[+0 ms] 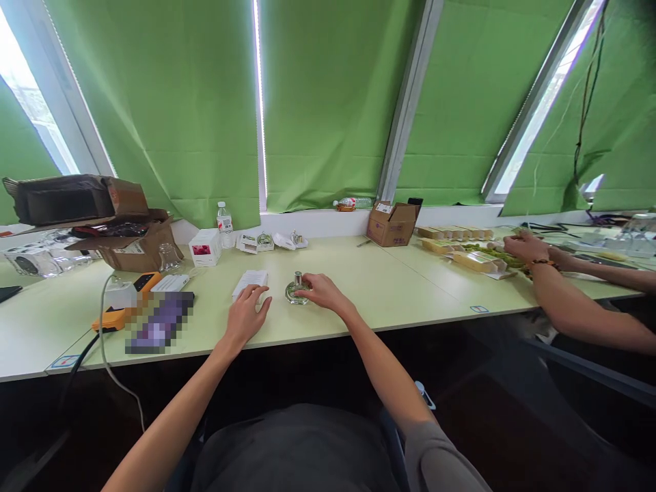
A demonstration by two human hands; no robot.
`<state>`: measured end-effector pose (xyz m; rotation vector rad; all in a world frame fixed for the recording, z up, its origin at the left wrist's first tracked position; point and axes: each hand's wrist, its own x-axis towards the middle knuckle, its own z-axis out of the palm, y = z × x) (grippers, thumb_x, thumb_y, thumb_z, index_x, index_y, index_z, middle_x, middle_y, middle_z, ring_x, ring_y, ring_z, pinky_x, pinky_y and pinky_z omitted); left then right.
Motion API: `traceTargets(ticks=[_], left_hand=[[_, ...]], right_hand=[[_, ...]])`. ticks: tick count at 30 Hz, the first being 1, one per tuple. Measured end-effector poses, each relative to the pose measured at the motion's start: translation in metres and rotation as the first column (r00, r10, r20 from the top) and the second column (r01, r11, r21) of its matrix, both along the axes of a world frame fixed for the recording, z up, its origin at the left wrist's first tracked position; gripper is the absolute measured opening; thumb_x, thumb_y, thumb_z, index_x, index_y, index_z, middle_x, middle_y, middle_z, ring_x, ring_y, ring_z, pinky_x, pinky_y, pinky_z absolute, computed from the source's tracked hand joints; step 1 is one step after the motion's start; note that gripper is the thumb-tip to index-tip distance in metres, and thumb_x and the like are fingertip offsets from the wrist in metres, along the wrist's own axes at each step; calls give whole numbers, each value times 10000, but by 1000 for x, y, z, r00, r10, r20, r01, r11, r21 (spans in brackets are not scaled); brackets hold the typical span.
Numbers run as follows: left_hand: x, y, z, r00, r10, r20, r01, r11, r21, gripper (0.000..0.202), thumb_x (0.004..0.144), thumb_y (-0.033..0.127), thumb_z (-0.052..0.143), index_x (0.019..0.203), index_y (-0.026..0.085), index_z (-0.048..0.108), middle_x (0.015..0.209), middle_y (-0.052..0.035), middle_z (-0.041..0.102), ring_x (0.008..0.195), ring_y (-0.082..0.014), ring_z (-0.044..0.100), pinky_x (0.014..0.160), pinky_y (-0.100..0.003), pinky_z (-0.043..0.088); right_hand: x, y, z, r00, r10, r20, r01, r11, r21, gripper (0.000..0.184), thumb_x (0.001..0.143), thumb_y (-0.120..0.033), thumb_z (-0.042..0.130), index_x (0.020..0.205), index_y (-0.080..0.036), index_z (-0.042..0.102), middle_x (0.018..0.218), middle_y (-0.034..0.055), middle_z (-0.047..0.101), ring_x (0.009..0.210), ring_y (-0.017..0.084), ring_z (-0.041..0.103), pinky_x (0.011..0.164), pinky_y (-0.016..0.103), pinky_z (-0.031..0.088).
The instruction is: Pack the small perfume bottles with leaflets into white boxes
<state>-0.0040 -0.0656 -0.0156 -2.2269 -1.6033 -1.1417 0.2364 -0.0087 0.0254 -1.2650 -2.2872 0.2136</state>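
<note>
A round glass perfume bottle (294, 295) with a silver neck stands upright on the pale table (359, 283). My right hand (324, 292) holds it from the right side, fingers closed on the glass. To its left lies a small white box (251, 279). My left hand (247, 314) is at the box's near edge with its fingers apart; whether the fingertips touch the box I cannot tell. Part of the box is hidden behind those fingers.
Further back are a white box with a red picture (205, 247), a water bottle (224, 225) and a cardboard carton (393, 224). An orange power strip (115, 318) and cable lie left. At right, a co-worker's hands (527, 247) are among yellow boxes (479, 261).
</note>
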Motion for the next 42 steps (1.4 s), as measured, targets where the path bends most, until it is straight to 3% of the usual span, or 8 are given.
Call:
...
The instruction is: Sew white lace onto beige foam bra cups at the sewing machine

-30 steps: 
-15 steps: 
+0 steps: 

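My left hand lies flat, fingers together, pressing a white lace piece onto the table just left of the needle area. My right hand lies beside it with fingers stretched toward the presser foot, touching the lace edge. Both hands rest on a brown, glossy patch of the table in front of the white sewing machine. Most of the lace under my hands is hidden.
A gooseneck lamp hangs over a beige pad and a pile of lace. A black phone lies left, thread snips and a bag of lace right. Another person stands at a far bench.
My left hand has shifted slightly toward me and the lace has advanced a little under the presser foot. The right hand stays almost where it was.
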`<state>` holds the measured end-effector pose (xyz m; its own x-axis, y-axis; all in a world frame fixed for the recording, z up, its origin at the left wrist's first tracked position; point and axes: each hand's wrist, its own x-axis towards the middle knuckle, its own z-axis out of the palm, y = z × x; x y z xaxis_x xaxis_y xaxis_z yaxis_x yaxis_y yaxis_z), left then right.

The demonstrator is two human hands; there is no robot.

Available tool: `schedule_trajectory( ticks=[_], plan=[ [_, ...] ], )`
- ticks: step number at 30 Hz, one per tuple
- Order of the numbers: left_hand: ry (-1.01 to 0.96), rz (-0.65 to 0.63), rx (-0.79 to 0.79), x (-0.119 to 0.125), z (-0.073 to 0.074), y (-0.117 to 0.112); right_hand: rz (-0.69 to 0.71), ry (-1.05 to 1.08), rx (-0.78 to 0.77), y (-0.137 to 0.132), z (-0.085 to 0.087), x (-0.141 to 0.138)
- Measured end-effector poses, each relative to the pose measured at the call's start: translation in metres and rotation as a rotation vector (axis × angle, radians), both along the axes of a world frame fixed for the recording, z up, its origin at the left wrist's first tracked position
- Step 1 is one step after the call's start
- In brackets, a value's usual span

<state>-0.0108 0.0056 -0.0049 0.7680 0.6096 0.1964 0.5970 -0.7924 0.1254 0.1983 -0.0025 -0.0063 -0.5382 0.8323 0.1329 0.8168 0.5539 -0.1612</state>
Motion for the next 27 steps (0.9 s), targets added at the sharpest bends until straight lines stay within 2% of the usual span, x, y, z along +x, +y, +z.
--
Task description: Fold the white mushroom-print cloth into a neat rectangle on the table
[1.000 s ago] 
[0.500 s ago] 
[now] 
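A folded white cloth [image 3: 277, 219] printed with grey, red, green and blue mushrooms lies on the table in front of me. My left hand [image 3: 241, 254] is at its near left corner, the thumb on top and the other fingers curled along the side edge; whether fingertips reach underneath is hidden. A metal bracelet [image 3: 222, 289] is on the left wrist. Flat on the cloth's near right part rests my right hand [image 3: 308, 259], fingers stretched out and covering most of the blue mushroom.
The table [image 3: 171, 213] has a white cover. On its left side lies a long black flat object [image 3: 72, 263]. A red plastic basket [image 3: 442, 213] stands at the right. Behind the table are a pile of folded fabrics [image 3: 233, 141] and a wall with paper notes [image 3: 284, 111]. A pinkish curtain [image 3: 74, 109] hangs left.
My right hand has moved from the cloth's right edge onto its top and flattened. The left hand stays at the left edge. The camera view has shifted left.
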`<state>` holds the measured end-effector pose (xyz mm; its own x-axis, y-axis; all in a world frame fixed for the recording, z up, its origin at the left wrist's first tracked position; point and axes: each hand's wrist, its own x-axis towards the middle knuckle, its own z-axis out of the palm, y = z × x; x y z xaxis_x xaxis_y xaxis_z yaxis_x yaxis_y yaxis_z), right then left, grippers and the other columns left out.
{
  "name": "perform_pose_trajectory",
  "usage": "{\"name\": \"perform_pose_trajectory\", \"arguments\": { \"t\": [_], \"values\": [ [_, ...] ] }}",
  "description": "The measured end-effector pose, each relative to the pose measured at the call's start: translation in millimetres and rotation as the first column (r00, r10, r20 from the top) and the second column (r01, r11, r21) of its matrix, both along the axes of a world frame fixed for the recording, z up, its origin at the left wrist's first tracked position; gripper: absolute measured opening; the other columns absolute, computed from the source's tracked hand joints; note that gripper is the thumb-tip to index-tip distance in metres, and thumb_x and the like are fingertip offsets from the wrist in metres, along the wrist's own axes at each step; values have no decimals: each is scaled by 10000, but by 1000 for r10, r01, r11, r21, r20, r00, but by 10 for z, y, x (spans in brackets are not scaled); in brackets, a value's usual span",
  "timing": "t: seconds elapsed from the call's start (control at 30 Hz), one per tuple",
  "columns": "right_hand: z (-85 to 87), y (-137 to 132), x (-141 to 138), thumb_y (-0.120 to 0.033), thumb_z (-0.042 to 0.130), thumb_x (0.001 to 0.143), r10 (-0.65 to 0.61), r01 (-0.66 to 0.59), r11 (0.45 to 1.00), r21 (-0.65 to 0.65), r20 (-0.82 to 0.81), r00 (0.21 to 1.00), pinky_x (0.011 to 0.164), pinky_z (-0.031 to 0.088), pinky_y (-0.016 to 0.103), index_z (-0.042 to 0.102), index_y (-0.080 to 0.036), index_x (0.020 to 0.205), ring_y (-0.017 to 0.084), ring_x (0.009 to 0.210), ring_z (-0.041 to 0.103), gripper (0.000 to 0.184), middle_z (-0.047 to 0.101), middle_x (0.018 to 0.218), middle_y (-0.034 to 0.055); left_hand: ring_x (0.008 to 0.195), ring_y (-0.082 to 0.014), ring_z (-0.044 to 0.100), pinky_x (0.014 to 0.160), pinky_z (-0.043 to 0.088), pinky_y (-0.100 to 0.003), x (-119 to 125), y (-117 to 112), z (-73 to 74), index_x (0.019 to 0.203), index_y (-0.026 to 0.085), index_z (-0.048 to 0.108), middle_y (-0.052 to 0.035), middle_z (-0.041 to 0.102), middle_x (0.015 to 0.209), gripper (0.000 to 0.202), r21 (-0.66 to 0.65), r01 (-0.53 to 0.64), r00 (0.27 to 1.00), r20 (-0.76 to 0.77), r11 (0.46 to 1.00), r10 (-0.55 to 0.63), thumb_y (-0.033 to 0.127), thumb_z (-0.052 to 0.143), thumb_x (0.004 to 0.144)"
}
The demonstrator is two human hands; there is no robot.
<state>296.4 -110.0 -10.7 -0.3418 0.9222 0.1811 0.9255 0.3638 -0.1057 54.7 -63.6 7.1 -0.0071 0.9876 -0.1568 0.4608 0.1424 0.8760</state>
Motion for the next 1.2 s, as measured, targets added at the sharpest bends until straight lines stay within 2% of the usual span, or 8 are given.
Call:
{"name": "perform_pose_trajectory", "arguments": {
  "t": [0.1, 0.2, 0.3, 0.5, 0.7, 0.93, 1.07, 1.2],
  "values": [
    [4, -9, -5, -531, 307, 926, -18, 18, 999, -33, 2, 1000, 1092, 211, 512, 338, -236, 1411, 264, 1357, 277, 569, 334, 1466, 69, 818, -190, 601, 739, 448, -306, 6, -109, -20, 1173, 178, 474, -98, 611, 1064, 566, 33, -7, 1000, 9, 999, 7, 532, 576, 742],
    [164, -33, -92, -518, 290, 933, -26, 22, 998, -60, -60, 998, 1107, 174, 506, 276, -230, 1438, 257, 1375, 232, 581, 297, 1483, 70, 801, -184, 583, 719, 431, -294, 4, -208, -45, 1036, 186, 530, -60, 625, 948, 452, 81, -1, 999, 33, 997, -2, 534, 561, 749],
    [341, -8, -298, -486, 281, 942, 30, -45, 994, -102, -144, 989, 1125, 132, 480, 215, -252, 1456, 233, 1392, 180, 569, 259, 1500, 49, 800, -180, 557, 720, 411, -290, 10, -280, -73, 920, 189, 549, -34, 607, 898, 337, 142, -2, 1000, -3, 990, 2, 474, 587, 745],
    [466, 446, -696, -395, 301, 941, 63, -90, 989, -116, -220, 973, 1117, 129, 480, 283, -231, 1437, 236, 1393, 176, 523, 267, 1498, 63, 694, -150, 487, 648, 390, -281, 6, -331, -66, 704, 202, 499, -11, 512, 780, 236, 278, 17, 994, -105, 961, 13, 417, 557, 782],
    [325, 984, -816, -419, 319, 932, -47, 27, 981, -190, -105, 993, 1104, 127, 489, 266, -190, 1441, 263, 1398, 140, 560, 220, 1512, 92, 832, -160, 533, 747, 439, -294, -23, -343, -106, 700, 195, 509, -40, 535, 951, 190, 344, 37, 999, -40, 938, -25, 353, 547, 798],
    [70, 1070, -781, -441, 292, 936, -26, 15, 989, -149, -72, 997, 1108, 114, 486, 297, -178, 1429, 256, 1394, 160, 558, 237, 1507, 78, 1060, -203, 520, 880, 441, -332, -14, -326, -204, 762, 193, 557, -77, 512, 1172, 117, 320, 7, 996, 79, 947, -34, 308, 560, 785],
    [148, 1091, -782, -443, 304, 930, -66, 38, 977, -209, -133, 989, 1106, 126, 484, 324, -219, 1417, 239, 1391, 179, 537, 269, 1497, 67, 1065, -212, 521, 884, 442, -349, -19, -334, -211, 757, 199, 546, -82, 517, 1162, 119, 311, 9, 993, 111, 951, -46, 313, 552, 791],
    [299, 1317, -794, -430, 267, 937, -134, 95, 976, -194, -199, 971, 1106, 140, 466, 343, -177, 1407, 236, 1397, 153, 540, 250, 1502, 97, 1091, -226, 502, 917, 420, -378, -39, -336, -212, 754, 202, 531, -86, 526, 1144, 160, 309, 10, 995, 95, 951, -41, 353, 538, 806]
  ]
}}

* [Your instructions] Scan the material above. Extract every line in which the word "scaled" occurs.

* [Exercise response]
Motion API: `traceTargets(ticks=[_], left_hand=[[_, ...]], right_hand=[[_, ...]])`. ticks: tick count at 30 Hz, the first being 1, one per tuple. Measured end-effector poses, each relative to the pose measured at the motion's start: translation in metres and rotation as the first column (r00, r10, r20 from the top) and the second column (r01, r11, r21) of its matrix, both along the axes of a world frame fixed for the recording, z up, its origin at the left wrist's first tracked position; gripper is the absolute measured opening; thumb_x, thumb_y, thumb_z, index_x, index_y, index_z, middle_x, middle_y, middle_z, ring_x, ring_y, ring_z, pinky_x, pinky_y, pinky_z absolute, computed from the source's tracked hand joints; step 1 is one step after the motion's start; note that gripper is the thumb-tip to index-tip distance in metres, and thumb_x and the like are fingertip offsets from the wrist in metres, along the wrist's own axes at each step; calls give whole numbers, each value times 10000, but by 1000 for x, y, z, r00, r10, r20, r01, r11, r21 (spans in brackets are not scaled); brackets hold the typical span.
  "description": "The measured end-effector pose, each relative to the pose measured at the call's start: translation in millimetres and rotation as the first column (r00, r10, r20 from the top) and the second column (r01, r11, r21) of its matrix, both along the axes of a world frame fixed for the recording, z up, its origin at the left wrist's first tracked position; gripper: absolute measured opening; the other columns absolute, computed from the source's tracked hand joints; note that gripper is the thumb-tip to index-tip distance in metres, and thumb_x and the like are fingertip offsets from the wrist in metres, along the wrist's own axes at each step; values have no decimals: each is scaled by 10000, but by 1000 for r10, r01, r11, r21, r20, r00, but by 10 for z, y, x (spans in brackets are not scaled); in brackets, a value's usual span",

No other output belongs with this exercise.